> What you will do
Copy each line below in which the word "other" occurs.

> Entries supplied
▶
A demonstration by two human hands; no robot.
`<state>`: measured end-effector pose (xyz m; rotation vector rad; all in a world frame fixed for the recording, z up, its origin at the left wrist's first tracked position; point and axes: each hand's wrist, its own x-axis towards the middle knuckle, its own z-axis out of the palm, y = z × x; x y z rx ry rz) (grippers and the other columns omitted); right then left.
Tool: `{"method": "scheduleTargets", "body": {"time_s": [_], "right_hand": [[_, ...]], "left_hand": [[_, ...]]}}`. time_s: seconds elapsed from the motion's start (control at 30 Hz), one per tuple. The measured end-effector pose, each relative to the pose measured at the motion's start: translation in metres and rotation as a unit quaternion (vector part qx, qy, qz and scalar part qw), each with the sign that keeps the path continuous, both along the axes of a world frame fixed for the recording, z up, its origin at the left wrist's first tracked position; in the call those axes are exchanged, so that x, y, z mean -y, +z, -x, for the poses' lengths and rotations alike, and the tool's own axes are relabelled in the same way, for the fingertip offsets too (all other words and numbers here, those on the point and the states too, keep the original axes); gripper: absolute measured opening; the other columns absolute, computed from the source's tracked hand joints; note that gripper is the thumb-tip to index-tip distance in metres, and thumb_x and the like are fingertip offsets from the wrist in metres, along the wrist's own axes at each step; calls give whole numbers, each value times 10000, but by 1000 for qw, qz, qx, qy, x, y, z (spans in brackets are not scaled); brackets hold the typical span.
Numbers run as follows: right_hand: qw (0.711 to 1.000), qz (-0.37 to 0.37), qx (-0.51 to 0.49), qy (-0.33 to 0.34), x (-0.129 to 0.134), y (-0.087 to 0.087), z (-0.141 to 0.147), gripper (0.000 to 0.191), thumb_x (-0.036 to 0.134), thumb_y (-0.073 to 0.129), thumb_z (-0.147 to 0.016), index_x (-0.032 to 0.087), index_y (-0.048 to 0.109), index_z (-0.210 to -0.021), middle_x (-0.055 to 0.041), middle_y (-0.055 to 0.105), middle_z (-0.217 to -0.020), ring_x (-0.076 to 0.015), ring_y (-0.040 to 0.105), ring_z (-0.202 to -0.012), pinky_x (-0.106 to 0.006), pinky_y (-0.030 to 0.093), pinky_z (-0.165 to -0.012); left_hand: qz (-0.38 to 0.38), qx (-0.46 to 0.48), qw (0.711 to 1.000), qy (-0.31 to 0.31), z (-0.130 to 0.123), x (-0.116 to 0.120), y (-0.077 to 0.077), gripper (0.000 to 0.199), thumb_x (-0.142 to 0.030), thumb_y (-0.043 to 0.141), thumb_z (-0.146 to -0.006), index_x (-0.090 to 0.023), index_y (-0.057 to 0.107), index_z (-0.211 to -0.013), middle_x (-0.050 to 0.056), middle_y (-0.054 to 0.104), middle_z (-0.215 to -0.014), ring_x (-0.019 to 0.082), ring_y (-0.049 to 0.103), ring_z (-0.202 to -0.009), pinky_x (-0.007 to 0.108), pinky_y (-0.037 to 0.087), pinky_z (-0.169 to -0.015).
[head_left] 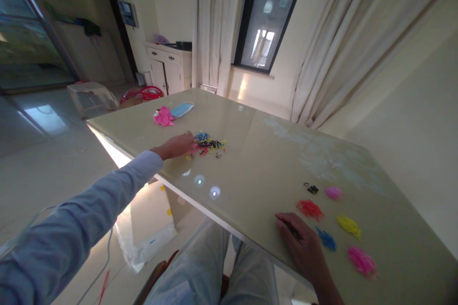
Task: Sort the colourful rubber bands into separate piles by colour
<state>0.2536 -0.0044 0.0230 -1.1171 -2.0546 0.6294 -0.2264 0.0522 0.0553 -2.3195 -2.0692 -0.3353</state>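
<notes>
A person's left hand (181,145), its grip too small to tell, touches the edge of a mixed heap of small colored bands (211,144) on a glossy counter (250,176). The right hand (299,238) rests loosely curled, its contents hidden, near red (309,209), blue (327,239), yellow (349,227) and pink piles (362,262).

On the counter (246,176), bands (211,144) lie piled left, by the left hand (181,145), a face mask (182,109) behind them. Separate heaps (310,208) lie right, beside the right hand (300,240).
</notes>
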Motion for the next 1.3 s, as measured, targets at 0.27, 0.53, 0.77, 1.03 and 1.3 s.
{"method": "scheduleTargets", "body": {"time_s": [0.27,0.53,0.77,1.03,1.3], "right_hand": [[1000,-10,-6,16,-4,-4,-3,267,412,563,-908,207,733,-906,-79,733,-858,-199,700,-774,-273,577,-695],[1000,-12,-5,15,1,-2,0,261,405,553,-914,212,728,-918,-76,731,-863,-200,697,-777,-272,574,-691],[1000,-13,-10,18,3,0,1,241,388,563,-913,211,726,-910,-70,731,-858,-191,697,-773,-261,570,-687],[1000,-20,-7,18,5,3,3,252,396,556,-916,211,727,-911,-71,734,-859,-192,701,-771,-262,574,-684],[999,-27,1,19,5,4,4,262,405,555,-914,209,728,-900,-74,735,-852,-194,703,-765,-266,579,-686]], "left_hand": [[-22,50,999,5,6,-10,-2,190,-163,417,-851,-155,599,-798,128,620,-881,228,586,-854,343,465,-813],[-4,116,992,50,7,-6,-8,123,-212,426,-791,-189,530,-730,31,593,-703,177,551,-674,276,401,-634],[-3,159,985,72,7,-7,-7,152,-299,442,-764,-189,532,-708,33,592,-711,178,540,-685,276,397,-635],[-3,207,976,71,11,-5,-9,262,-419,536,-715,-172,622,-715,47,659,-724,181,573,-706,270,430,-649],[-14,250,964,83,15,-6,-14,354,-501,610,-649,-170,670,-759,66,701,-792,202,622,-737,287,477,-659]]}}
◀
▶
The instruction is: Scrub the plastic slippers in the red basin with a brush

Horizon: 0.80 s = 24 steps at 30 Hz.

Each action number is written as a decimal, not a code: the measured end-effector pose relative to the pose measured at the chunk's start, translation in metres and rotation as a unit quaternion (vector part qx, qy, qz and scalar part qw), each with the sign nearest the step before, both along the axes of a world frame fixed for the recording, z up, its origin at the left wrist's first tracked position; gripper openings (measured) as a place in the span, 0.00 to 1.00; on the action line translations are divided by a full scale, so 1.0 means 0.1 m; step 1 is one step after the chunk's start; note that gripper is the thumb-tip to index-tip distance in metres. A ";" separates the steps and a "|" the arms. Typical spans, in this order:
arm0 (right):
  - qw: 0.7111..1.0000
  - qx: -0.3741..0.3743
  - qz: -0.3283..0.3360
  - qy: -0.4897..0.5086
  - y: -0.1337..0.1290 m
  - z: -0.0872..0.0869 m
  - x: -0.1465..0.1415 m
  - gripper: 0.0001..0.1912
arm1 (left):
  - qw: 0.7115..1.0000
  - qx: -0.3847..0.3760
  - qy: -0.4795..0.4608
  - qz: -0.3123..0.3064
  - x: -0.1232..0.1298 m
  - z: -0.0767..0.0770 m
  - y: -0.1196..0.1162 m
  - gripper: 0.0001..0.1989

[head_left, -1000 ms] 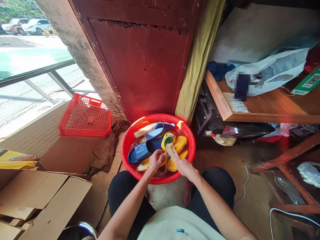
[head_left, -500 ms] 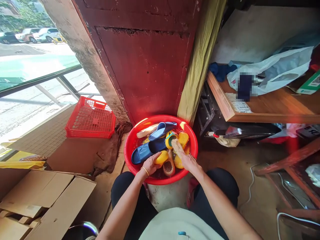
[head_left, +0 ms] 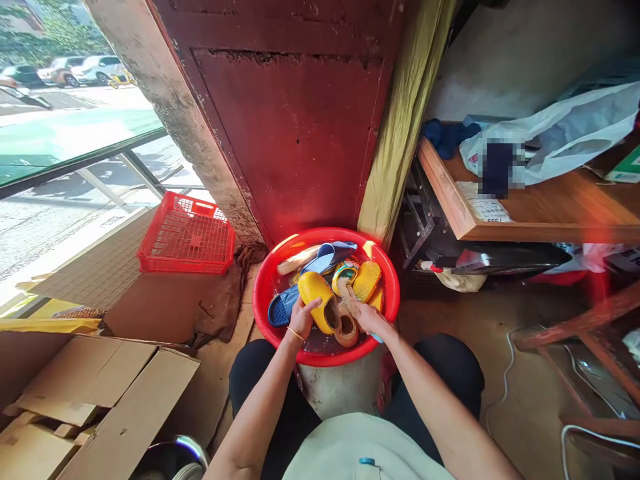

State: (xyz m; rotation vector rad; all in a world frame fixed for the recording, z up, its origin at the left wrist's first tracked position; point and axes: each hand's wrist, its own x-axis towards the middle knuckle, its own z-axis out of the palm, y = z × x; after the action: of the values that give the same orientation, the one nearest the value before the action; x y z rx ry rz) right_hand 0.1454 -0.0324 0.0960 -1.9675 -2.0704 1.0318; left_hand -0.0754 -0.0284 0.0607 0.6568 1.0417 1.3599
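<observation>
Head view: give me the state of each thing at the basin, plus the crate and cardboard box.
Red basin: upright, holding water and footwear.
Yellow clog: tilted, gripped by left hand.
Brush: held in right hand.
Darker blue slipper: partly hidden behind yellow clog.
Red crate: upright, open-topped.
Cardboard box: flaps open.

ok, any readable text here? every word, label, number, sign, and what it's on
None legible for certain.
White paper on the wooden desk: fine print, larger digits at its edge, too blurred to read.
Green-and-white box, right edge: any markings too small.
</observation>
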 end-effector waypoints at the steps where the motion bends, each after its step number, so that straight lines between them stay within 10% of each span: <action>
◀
> Your response
`<state>`: measured end-effector pose (xyz m; rotation vector rad; all in a world frame fixed for the recording, z up, its origin at the left wrist's first tracked position; point and axes: each hand's wrist, its own x-axis towards the middle knuckle, its own z-axis out of the palm, y = z × x; x y z rx ry rz) (grippers and the other columns omitted); right then left.
Tool: `{"method": "scheduleTargets", "body": {"time_s": [_], "right_hand": [[_, ...]], "left_hand": [[_, ...]]}}`. time_s: seconds elapsed from the motion's start (control at 30 Hz), one per tuple. The measured end-effector pose, each relative to the pose measured at the motion's start: translation in metres and rotation as a unit quaternion (vector part qx, qy, qz and scalar part qw), each with the sign that keeps the path continuous, both along the axes of a world frame fixed for the recording, z up, its origin at the left wrist's first tracked position; in the call those axes are exchanged, so that x, y, z mean -y, +z, -x, for the poses' lengths and rotations alike, and the tool's own axes are relabelled in the same way, for the fingertip offsets too (all other words and numbers here, those on the point and the states too, keep the original axes); gripper: absolute measured opening; the other columns absolute, computed from the source's tracked hand joints; note that gripper is the thumb-tip to index-tip distance in metres, and thumb_x and the like are fingertip offsets from the wrist in metres, along the wrist's own axes at each step; calls give whole numbers, each value times 10000, but by 1000 for qw, qz, qx, qy, x, y, z (spans in brackets are not scaled); brackets hold the typical span.

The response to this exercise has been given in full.